Pharma Outsourcing Outlook for 2021: The CDMO Industry Scales Up

The CDMO industry enters 2021 in the strongest position it has ever been in. The industry has reaped substantial benefits from government responses to the COVID-19 pandemic, especially those measures meant to maintain economic activity, but size and access to capital are more important than ever.
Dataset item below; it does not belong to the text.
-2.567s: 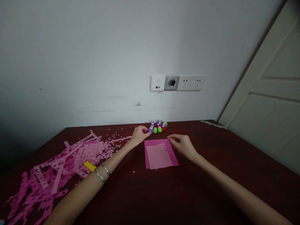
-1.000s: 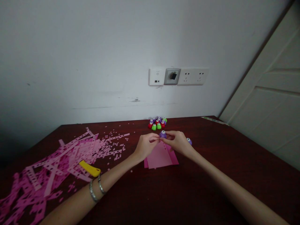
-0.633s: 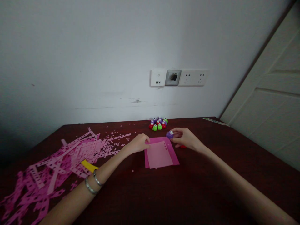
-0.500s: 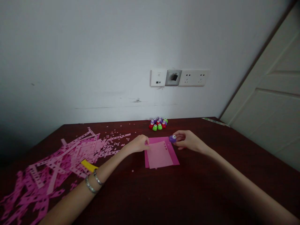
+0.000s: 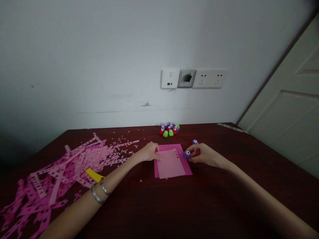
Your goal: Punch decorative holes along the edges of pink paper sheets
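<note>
My right hand (image 5: 205, 156) grips a small purple craft punch (image 5: 186, 155) with a white round top, at the right edge of the paper. Behind these fingers stand another purple punch (image 5: 195, 142) and a red punch (image 5: 196, 152), partly hidden. A light pink sheet (image 5: 170, 166) lies over a larger dark pink sheet (image 5: 188, 169). Several small holes run near the light sheet's upper right edge. At its upper left corner, my left hand (image 5: 149, 152) has thumb and fingers curled on the paper.
Several red, green and purple punches (image 5: 169, 129) cluster at the table's back edge by the wall. Punched pink paper strips (image 5: 62, 176) and tiny cut-outs spread over the left side. A yellow-handled tool (image 5: 94, 174) lies among them. A patterned strip (image 5: 231, 127) lies at back right.
My left hand took a purple punch from the cluster and brought it to my right hand, then moved to the paper's left edge. My right hand has carried the punch right and nearer.
</note>
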Motion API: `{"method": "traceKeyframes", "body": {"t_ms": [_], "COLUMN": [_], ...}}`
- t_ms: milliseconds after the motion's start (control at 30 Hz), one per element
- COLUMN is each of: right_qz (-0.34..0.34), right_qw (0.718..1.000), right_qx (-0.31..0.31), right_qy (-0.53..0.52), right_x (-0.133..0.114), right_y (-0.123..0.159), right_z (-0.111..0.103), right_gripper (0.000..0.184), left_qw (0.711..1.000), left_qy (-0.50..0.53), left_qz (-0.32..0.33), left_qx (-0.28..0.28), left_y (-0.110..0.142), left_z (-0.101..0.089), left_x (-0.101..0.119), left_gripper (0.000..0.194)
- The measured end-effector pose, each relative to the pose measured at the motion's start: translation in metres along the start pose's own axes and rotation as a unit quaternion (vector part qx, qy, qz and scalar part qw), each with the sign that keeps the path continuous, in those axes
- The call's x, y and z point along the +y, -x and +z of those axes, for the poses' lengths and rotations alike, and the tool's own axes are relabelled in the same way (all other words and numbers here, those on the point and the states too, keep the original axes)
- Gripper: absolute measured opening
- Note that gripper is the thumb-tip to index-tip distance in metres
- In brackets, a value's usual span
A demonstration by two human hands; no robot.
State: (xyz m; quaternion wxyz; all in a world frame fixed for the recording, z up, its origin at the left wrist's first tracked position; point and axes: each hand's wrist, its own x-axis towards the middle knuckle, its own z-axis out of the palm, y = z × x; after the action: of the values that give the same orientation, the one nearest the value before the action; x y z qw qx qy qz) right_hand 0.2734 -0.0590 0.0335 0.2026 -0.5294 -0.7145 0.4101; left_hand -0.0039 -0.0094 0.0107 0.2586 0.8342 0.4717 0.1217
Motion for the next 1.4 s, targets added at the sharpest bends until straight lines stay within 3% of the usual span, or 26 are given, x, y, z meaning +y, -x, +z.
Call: {"method": "traceKeyframes", "body": {"t_ms": [233, 400, 600, 1400], "right_qz": [-0.025, -0.055, -0.066, -0.084], "right_qw": [0.999, 0.998, 0.996, 0.996], "right_qx": [-0.016, -0.003, 0.012, 0.027], "right_qy": [-0.023, 0.032, 0.052, 0.026], "right_x": [-0.003, 0.000, -0.003, -0.005], "right_y": [0.003, 0.003, 0.002, 0.002], "right_z": [-0.003, -0.007, -0.003, 0.004], "right_gripper": [0.025, 0.027, 0.025, 0.024], "left_qw": [0.994, 0.967, 0.941, 0.927], "left_qy": [0.107, 0.248, 0.329, 0.362], "left_qz": [-0.011, -0.053, -0.083, -0.093], "left_qx": [0.006, -0.015, -0.013, -0.023], "left_y": [-0.005, -0.003, -0.004, -0.007], "left_z": [-0.004, -0.016, -0.023, -0.017], "left_x": [0.002, 0.006, -0.001, -0.004], "left_gripper": [0.005, 0.011, 0.016, 0.017]}}
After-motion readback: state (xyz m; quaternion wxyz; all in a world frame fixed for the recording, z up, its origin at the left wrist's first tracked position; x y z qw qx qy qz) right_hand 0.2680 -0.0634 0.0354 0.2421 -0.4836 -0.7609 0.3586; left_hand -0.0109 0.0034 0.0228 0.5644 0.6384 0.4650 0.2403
Impact of the COVID-19 pandemic

The contract development and manufacturing (CDMO) industry enters 2021 in the strongest position it has ever been in. The industry has reaped substantial benefits from government responses to the COVID-19 pandemic, especially those measures meant to maintain economic activity.


Jim Miller
Consultant and Content Advisor, DCAT

Once the pandemic struck Europe and North America in March 2020, the biopharmaceutical industry and governments jumped into action to develop therapies and vaccines to mitigate the harmful effects of the virus and ultimately stop its spread. Much of the available biomanufacturing and injectable capacity at CDMOs was reserved for the pandemic response, and funding was made available to underwrite even more capacity investment. A number of CDMOs were direct beneficiaries of the government and industry efforts via demand for development services and take-or-pay contracts for manufacturing capacity, and they have delivered on the expectations placed on them.

Vaccines and therapies have only been a fraction of the opportunities unleashed by the COVID-19 response, however. Macroeconomic measures to maintain economic activity and prevent business failures has benefited CDMOs well beyond those directly involved in the pandemic response. In particular, the reduction of interest rates to record-low levels has set off a frenzy of investment in risky assets, including equity investments in emerging biopharma companies, as investors seek higher financial returns. The central bank actions have also substantially lowered the cost of capital for CDMOs needing to invest in new capacity.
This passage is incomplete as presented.